My understanding is that source value in this case is Dto[], so projection should be Observable<Dto[]>, not a list of Observables created from separate values in the array.

I suspected that maybe this maneuver is done later, but putting tap with console.log around mergeMap shows that input is indeed an array and output is a stream objects.

So what is happening and why? And why isn't it explained in the documentation while we're at it.

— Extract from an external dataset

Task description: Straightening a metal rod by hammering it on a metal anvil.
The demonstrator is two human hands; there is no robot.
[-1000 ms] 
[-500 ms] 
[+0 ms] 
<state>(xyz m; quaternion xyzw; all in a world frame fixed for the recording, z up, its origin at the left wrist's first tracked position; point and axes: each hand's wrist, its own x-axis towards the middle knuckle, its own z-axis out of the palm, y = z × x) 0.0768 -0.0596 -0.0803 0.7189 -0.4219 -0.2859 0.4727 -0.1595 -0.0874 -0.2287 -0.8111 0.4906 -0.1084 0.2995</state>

CodePudding user response:

The issue here is that you are using mergeMap not how it is normally intended. The map operators like mergeMap or switchMap expect an Observable (or a Promise) as the return value. But you are just returning the plain array. It seems like mergeMap sees that this is not an Observable and wraps it in a from operator. This creates an Observable from the array where each element emits individually.

If you do not want this behavior, wrap your value in of.

mergeMap(x => of(x))

But really this mergeMap does not have any effect either way. Why are you using this do-nothing function here? If you don't plan to return an Observable, why not use a map?

CodePudding user response:

This is intended behavior. If you look at the documnetation it says that the project function needs to return ObservableInput and not just Observable. In fact, all RxJS operators that expect an Observable as a parameter will work with any ObservableInput.

ObservableInput can be for example an Observable (obviously), async generator, an array or a Promise.

So using mergeMap(x => x) is really only used to unwrap the array and is equivalent to mergeMap(x => from(x)). Maybe more clean solution would be using just mergeAll() operator that is intended to be used with higher-order Observables.